Figure 3 illustrates the temporal evolution of aerosol optical thickness (AOD) at 500 nm and the Ångström Exponent (AE) parameter measured at IZO. The maximum values of AOD at 500 nm (AE) were 3.63 (2.14) and 4.16 (1.71) recorded on August 17th and August 20th, 2023. These values represent the highest AOD values ever recorded at the Izaña station since it joined the Aerosol Robotic Network (AERONET) in 2005.
Figure 3 – Time series of aerosol optical thickness at 500 nm (left axis; blue) and Ångström parameter (right axis; gray) measured at the Izaña Observatory between August 15th and August 31st, 2023. The data belong to the AERONET network (https://aeronet.gsfc.nasa.gov/), Level 1.5, Version 3.
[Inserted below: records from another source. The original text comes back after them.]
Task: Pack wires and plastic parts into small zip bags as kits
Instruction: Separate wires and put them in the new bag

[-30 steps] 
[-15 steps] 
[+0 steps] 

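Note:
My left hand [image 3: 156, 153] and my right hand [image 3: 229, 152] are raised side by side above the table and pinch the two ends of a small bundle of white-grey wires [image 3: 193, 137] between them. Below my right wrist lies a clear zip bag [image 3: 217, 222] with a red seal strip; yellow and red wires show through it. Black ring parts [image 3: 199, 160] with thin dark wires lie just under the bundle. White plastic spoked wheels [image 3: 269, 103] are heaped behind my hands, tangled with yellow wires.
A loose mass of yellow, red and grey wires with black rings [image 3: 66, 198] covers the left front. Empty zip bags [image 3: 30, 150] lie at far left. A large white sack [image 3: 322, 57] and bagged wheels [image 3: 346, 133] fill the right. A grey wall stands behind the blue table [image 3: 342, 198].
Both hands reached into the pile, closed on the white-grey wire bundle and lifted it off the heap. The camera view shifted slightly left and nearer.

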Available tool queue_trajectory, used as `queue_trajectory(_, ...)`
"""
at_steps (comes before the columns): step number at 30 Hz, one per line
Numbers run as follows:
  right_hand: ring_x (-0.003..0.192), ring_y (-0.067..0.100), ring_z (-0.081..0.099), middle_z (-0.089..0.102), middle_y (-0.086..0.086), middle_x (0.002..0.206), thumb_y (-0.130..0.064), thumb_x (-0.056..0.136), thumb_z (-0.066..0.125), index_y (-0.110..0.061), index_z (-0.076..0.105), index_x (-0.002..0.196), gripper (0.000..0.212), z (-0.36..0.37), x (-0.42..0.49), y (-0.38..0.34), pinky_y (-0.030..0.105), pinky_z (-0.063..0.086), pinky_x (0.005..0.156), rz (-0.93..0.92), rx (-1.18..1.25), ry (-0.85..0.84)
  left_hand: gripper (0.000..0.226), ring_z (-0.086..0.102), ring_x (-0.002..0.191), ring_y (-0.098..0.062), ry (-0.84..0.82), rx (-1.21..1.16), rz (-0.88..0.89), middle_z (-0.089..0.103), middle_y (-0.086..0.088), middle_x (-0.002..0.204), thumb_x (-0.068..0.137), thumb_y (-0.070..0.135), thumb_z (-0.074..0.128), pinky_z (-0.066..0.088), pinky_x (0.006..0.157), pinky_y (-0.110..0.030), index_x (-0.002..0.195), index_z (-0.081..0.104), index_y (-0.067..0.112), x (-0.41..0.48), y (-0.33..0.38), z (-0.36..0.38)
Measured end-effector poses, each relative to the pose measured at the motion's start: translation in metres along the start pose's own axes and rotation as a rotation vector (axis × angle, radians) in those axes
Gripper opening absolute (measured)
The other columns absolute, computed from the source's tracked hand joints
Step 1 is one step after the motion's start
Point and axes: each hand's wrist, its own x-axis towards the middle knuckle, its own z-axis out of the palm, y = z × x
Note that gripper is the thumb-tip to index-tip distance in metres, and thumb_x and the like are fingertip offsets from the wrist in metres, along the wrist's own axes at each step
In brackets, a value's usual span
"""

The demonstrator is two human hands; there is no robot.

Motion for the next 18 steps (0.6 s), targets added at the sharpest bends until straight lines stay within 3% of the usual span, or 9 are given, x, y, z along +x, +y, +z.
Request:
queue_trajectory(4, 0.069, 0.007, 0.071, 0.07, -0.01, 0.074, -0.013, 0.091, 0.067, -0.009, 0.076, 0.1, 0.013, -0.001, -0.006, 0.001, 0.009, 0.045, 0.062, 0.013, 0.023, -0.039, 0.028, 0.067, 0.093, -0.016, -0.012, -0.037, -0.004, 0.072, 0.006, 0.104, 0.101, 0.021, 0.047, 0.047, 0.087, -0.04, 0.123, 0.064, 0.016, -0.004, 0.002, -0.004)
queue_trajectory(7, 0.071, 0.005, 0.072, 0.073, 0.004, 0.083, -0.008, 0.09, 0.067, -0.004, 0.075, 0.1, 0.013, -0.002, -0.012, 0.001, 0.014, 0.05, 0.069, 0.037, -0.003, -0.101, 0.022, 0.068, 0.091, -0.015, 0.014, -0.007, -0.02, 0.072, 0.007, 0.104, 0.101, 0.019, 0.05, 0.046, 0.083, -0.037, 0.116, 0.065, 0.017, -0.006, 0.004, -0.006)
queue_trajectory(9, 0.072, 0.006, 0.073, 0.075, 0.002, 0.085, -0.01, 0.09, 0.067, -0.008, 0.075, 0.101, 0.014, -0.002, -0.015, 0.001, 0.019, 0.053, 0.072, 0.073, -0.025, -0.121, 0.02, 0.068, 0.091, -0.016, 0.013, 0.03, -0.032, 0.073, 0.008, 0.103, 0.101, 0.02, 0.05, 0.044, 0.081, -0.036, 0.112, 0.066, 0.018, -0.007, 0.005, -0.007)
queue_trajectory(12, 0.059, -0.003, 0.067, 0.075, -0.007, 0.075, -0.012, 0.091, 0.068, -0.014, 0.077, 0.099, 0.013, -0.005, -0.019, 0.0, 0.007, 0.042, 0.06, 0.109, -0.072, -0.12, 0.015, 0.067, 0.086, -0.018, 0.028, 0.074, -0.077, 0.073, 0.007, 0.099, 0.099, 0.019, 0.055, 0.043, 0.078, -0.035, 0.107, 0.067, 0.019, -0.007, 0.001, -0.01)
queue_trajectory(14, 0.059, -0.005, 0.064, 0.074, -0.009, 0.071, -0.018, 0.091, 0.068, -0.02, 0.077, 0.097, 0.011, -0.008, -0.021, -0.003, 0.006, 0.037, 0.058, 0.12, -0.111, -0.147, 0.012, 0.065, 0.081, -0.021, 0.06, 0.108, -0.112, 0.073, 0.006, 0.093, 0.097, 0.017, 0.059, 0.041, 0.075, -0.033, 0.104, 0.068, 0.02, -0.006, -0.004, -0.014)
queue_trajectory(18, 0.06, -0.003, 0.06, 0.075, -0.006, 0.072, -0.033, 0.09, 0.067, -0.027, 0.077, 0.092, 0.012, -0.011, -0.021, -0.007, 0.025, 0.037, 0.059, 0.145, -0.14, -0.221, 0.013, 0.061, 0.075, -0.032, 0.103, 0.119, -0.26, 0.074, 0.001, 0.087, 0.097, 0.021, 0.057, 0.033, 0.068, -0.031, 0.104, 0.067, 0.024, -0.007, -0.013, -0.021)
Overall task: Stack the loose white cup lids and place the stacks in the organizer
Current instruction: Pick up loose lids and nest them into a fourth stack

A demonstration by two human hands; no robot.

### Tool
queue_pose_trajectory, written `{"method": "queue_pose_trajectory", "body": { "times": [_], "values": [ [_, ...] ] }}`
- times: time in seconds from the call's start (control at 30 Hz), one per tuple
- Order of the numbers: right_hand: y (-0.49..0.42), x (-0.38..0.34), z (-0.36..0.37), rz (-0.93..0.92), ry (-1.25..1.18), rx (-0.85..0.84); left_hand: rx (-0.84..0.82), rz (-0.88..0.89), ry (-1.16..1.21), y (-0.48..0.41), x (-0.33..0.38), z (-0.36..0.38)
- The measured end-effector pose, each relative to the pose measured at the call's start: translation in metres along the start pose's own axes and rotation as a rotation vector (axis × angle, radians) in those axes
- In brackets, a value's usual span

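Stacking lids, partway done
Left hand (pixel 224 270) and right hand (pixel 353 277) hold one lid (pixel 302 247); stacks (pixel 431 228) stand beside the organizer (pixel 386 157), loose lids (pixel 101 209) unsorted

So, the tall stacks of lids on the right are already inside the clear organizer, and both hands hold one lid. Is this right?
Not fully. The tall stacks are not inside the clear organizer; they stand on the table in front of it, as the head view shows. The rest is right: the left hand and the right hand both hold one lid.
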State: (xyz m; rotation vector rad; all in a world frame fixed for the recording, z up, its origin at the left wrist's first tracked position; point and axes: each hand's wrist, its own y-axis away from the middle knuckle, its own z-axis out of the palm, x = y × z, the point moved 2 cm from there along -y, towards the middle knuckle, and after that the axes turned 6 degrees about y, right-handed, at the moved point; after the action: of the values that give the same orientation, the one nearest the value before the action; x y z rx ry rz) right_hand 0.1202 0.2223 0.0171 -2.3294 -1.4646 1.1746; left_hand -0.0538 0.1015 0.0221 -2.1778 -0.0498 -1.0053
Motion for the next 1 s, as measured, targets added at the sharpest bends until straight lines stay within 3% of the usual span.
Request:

The temporal evolution of AOD at 320 nm and the total column of SO2 determined from measurements with the Brewer spectrophotometer #183 at IZO are shown in Figure 4. This instrument belongs to the Regional Brewer Calibration Center for Europe (RBCC-E, http://rbcce.aemet.es/). The figure also includes data flagged for quality control and requiring further evaluation.
Figure 4 – Time series of (a) aerosol optical thickness at 320 nm and (b) SO2 (DU) obtained from measurements with the Brewer spectroradiometer at the Izaña Observatory between August 15th and August 31st, 2023.
Within the framework of the WMO Commission for Instruments and Methods of Observation (CIMO-Testbed) activities, spectral global, direct, and diffuse radiation measurements made with the EKO-RSB spectroradiometer at IZO were significantly affected during the wildfire. Figure 5 shows the differences between measurements under clean atmospheric conditions (August 6th; Figure 5a) and those affected by the wildfire on August 17th at 13:00 UTC (Figure 5b).
Figure 5 – Spectral radiation (global, direct, and diffuse) measured between 300 and 1100 nm with the EKO-RSB spectroradiometer at the Izaña Observatory on (a) August 6, 2023, at 13:00 UTC under clean conditions, and (b) August 17, 2023, at 13:00 UTC under conditions affected by the wildfire. The small images were taken by the SONA camera (Automatic Cloud Observation System).
Following maintenance and cleaning of all observatory instrumentation, normal operations were restored at the end of August. Furthermore, all the measurements taken during this period will be of great importance to determine in future studies how a fire as important as the one that occurred on the island of Tenerife affects the composition of the atmosphere.
On the other hand, from CIAI-AEMET we want to give, once again, our most sincere thanks to all the management and extinction services that participated in the control and extinguishment of the fire, and that allowed us to keep safe all the infrastructures that they are part of this centenary Observatory and the highly sensitive scientific instrumentation that is installed in it.